The caret symbol by itself is an anchor that tells the regular expression engine the pattern must be at the beginning of a string or line. The dollar sign is also an anchor, but it says match to the end of a string or a line. Then we have the square bracket, which begins a character class where we're gonna tell the regular expression you wanna match one of the characters inside the character class. The caret symbol used inside the character class negates the character class. The dot then stands for any single literal character except for new lines. The pipe creates an alternation where we're telling the regular expression engine, I want you to find one of two things. The question mark is a quantifier where it says, I want you to match the previous token zero or one time, the asterisks zero to infinity, the plus, one to infinity. Or if we need more fine grained control, we've got the curly brace where we can designate a minimum and maximum number of repetitions (UNKNOWN). And then we've got the opening closing parentheses that allows us to create groups.

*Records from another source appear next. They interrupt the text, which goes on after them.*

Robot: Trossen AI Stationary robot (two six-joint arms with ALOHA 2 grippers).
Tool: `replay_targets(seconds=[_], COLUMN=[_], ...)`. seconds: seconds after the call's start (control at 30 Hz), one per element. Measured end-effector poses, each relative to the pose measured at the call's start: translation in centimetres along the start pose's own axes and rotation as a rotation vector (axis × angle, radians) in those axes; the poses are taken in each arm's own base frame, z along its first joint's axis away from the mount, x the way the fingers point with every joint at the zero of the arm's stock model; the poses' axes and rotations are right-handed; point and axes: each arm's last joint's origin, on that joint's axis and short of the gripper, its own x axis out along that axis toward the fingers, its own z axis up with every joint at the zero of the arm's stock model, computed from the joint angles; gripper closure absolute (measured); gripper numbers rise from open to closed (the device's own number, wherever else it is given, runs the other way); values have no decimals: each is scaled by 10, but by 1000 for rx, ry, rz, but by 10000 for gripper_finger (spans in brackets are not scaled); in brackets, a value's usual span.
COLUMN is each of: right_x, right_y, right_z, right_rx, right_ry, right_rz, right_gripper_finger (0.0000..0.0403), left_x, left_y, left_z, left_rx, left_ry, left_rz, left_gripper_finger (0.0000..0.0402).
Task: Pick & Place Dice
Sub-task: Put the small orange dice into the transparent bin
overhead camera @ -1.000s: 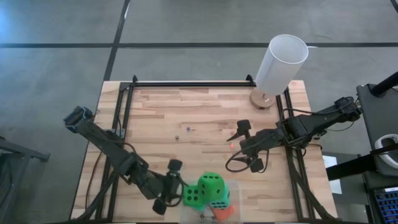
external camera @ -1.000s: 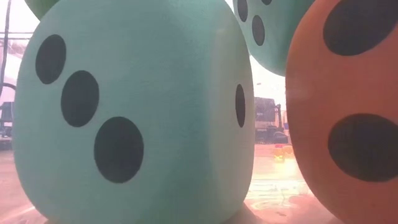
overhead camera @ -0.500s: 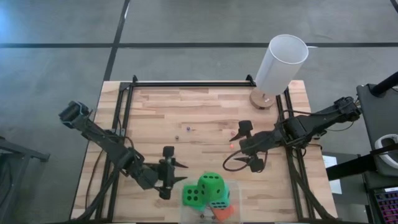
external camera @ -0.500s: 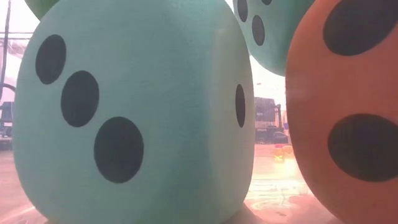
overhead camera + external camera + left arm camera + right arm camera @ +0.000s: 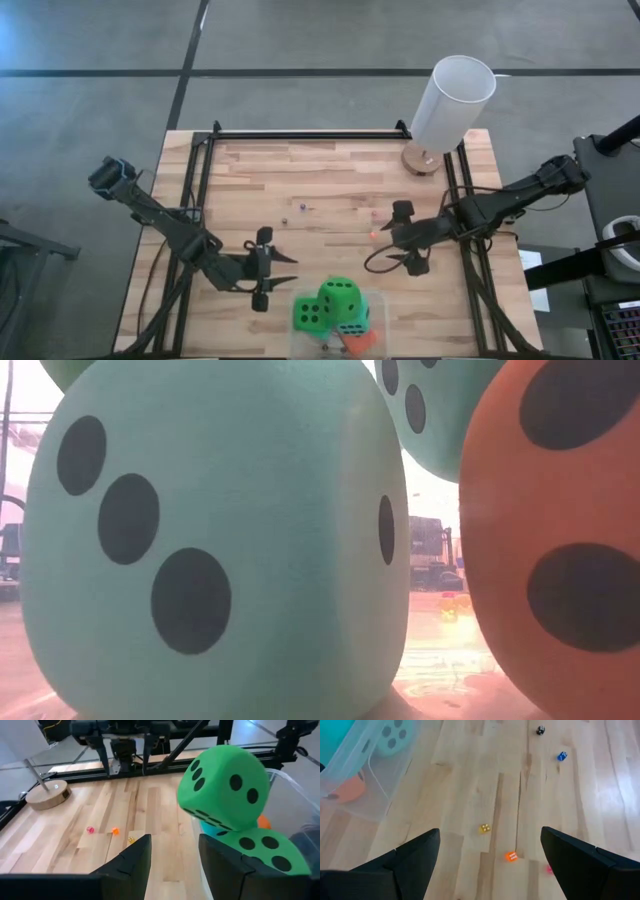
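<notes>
Five big foam dice sit piled in a clear bin [image 5: 376,303] at the table's near edge. Two green dice [image 5: 340,294] [image 5: 310,316] lie on top, over a teal die [image 5: 352,326] and an orange-red die [image 5: 362,342]. The low view shows a teal die [image 5: 220,540] resting on the bin's floor, the orange-red die [image 5: 560,540] beside it and a second teal die [image 5: 440,410] above. My left gripper [image 5: 285,270] is open, just left of the bin, pointing at the top green die [image 5: 225,787]. My right gripper [image 5: 393,238] is open over bare wood, right of centre.
Tiny dice lie scattered mid-table: yellow [image 5: 484,828], orange [image 5: 510,855], pink [image 5: 549,868], blue [image 5: 562,756], black [image 5: 540,730]. A white lamp [image 5: 452,100] on a round wooden base [image 5: 47,795] stands at the far right corner. Black rails run along both sides and the far edge.
My left gripper has drawn back from the lower green die, moving toward the far edge and a little left, and has turned from slanting nearward to pointing level at the bin. My right gripper has shifted slightly toward the right edge. The dice have stayed put.
</notes>
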Motion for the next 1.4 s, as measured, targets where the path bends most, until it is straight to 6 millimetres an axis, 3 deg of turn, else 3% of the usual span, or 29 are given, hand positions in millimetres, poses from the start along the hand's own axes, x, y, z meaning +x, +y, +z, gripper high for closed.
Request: replay_targets(seconds=[0.4, 0.63, 1.07, 1.4], right_x=[13, 30, 57, 85], right_y=[-9, -26, -46, -45], right_z=[-52, -75, -102, -107], right_rx=[181, 263, 390, 452], right_ry=[-179, -147, -157, -130], right_rz=[7, -115, -208, -253], right_gripper_finger=[60, 68, 133, 143], left_x=[0, 0, 1, 1], left_y=[0, 0, 1, 1], left_z=[0, 0, 0, 0], left_rx=[-6, -6, 1, 1], left_ry=[1, 1, 1, 2], left_rz=[0, 0, 3, 3], left_gripper_finger=[238, 231, 230, 234])
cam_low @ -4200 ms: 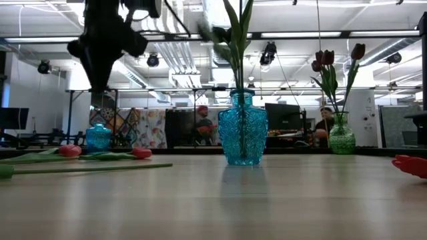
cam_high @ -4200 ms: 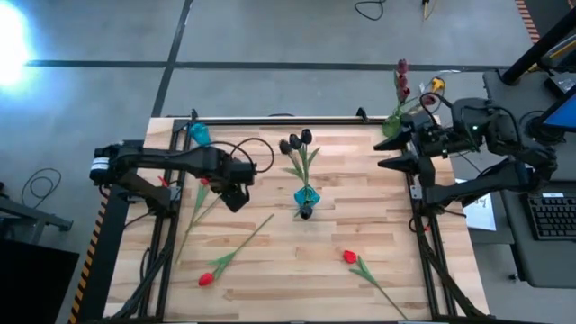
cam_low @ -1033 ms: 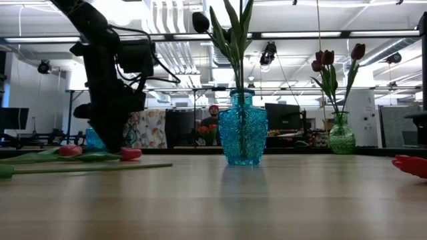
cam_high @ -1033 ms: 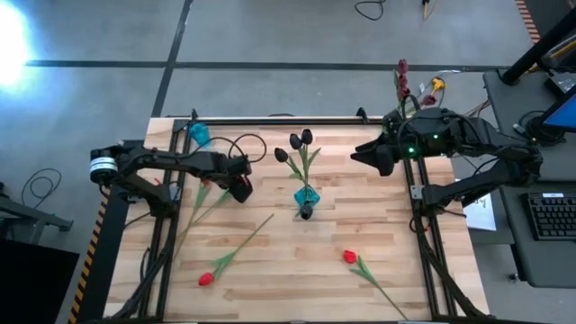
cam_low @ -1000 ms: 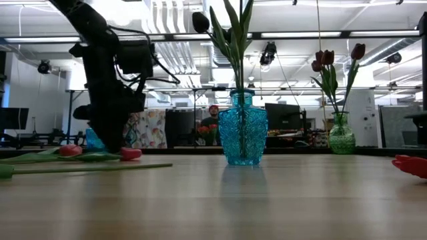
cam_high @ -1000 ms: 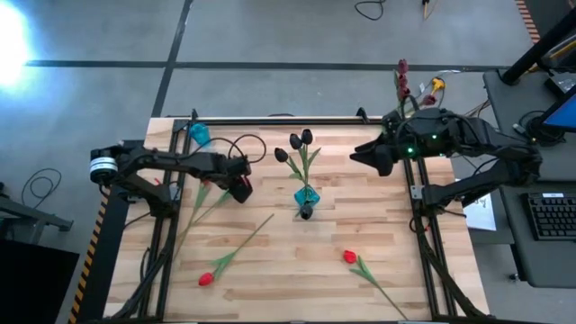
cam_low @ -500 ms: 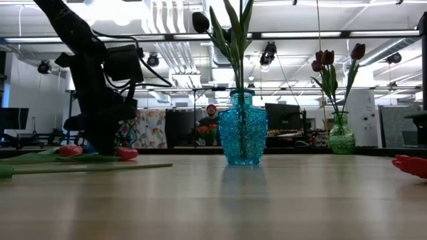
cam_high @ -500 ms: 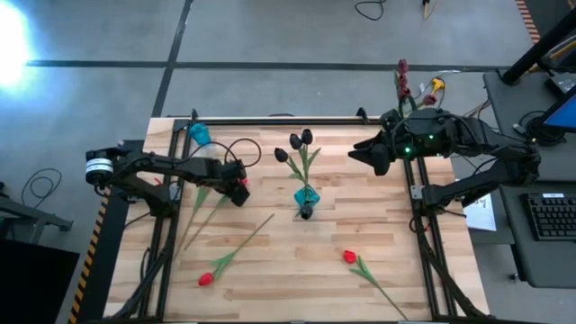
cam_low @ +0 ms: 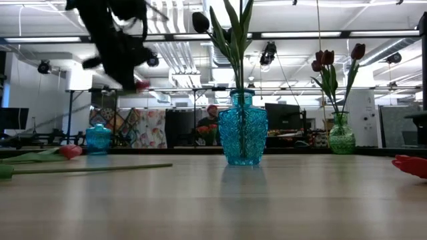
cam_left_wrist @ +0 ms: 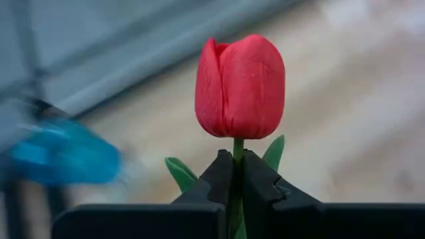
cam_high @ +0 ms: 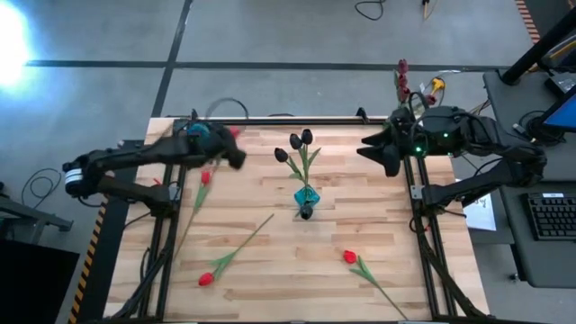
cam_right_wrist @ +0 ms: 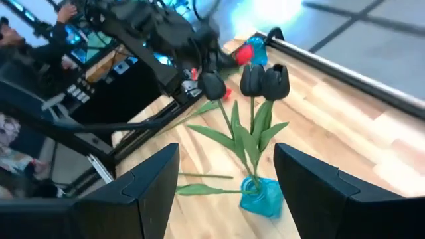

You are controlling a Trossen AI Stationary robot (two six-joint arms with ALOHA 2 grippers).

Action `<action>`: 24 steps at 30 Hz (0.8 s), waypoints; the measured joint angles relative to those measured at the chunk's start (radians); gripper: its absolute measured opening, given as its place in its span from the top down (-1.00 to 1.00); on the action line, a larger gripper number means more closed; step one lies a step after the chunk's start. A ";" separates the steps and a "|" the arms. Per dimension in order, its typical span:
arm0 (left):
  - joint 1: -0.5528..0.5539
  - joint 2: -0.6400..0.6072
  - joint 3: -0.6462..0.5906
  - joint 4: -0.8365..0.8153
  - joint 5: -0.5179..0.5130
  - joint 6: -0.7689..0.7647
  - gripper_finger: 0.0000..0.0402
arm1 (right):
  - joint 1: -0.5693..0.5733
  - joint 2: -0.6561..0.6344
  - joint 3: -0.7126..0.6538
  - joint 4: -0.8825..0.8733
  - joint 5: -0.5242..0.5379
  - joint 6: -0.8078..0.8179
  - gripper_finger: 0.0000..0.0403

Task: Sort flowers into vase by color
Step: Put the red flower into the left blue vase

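Note:
My left gripper (cam_left_wrist: 237,166) is shut on a red tulip (cam_left_wrist: 240,86) and holds it high above the table's far left part (cam_high: 232,146), near a small blue vase (cam_high: 198,133). In the low view the red head (cam_low: 142,85) shows at the gripper (cam_low: 133,80), well above the table. The tulip's long stem is hidden behind the gripper. Black tulips (cam_high: 297,139) stand in the blue vase (cam_high: 305,196) at the table's middle. My right gripper (cam_right_wrist: 226,192) hovers open at the far right (cam_high: 371,148), with nothing between its fingers. My left gripper pinches the tulip's thin green stem (cam_left_wrist: 237,151) just under the red head, between its two fingertips. The head stands up just past the fingertips. The fingers slant downward, and the head is lifted clear of the table.
Three red tulips lie on the table: one at the left (cam_high: 205,177), one at the near left (cam_high: 206,278), one at the near right (cam_high: 350,256). A green vase (cam_high: 393,124) with maroon tulips (cam_high: 402,81) stands at the far right corner.
My left gripper has shut on the tulip's stem on the table's left part, then risen and gone toward the far edge, tipping up. The tulip's head has come up off the table with it. The other tulip there stays lying.

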State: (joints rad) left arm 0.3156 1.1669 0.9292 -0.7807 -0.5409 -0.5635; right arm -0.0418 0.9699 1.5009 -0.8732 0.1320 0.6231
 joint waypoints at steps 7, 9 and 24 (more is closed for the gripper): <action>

And not only can we create sub patterns in those groups, we can re-access that found information from those groups as capture groups. Alright. That's all. (UNKNOWN) I take a big, deep breath, OK. Cause I got one more bonus for you. This bonus is more advanced. The idea here is if you don't understand it, it's totally OK. That is not the purpose. I want you to be exposed to this concept because, one, we're gonna use it in the game. But second, I want you to have it in the back of your mind. For the future if you're using a regular expression and it's not quite matching what you want and then you can think back, oh yeah, there was something that Paul talked about. Concept is called a look around. A look around are sometimes referred to as zero-length assertions. They don't necessarily match something. They don't create a group. It's not a sub pattern. It simply says, is something true or false? So they're kind of similar to the anchor. Does the pattern, is the pattern at the beginning of the line, is it at the end of the line?

So it's similar to that. There are two main types. There's a look ahead and a look behind. So we can say, "hey, from where I am, regular expression engine, I want you to look ahead into the string and see if something is positive or isn't negative there, or I want you to start, from where I am in the pattern. I want you to look behind me from where you've matched and see if something is or isn't there." Now, if you think back to the example I did earlier of the wolves, right. I wanted to find brown wolves and gray wolves or even the word wolf, but not red. That was an example of a negative look behind. So I want you to find the word wolf, and then I want you to look behind and make sure that it did not, it was not preceded by the word red. Now, if it's still a little fuzzy, that's OK. It took me quite a while to kind of grasp this concept. And what finally did it for me was I had a situation where I needed to match the letter q in words where it was not followed by u. Now we have some tools available to us already from what we've just learned, right.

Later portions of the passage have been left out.